Later on several other cytoplasmic genotypes were discovered in fungi and many of them were very bad growers or slow growing. In such mutants mitochondrial cytochrome contents were considered altered. This indicated involvement of mitochondrial DNA in such mutants.
The transmission of hereditary characters such as poky through only one parent is called uniparental transmission. It is a good criteria for identification of cytoplasmic inheritance in fungi.
(iii) Petite in Yeast:
Petite yeast or little yeast is Ascomycetes. Petite is a mutant from normal condition and is very small or little in size. This character is believed to be controlled by cytoplasmic factor. Petite mutant has defective cytoplasmic factor and is unable to grow on glucose.
Petite allele lacks cytochrome a and b and enzyme cytochrome oxidase. The mt-DNA in petite has altered composition. This suggests that petite character is controlled by plasma genes contained in mt- DNA.
(iv) Chlamydomonas:
This is a unicellular green alga. In this plant, many inherited chloroplast markers are available. Many of them are drug resistant alleles. Ruth Sager has demonstrated recombination between them and found a circular map.
Note # Significance of Cytoplasmic Inheritance in Plant Breeding:
1. Cytoplasmic inheritance has been useful in explaining the role of various cytoplasmic organelles in the transmission of characters in different organisms.
2. Studies of cytoplasmic inheritance have played key role in mapping of chloroplast and mitochondrial genome in several species, viz., yeasts, clamydomonas, maize, human, etc.

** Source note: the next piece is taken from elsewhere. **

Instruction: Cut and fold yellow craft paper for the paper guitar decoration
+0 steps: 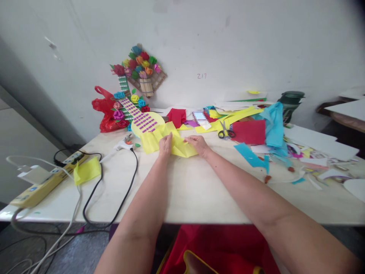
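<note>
A creased sheet of yellow crepe paper [184, 148] stretches between my two hands above the middle of the table. My left hand [165, 146] grips it with the thumb up, near its centre. At its right part, my right hand [198, 144] pinches the edge between thumb and fingers. The paper's left end lies against a pale yellow guitar-shaped piece [146, 123] with purple stripes, which leans among paper flowers. A white glue gun [123, 145] rests on the table left of my left hand. Scissors [226, 131] with black handles lie beyond my right hand.
A yellow power strip [42, 184] with plugs and cables runs along the left side, a yellow paper piece [88, 170] beside it. Red paper [248, 132], blue crepe paper [272, 123] and scraps cover the right. A flower basket decoration [146, 86] leans on the wall.
</note>
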### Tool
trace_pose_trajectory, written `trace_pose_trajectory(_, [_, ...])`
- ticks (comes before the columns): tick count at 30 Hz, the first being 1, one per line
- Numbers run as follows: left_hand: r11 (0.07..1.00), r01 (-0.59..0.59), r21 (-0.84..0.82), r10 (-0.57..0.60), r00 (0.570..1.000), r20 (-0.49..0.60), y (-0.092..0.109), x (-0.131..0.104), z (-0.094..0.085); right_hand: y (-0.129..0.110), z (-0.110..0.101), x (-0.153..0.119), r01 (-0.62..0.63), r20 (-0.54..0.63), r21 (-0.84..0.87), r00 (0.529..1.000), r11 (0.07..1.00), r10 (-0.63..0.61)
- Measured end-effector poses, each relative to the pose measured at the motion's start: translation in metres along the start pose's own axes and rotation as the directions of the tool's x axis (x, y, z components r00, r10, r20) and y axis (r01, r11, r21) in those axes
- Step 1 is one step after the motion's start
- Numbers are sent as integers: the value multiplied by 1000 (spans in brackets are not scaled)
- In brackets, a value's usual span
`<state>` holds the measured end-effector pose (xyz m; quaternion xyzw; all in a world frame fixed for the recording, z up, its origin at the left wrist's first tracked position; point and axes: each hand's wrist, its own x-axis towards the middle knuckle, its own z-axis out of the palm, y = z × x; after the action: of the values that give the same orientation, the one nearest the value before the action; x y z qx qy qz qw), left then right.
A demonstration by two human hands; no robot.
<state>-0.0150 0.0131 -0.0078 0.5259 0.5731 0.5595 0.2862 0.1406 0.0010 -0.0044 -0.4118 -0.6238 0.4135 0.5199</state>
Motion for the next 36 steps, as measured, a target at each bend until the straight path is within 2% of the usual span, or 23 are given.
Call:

3. Development of cytoplasmic male sterility. CMS lines have been developed in several crops like maize, pearl millet, Sorghum, cotton, etc. Availability of CMS lines has facilitated the production of hybrid seed in these crops at a cheaper cost than with hand emasculation and pollination method.
The CMS cytoplasm can be easily transferred to various agronomic bases for their use in the development of superior hybrids. Since CMS based hybrids have danger of uniformity, it is desirable to utilize various CMS sources.
4. Role of mitochondria in the manifestation of heterosis is gaining increasing importance these days.
5. Mutation of chloroplast DNA and mitochondrial DNA leads to generation of new variants. Some of such variants are of special significance especially in ornamental plants.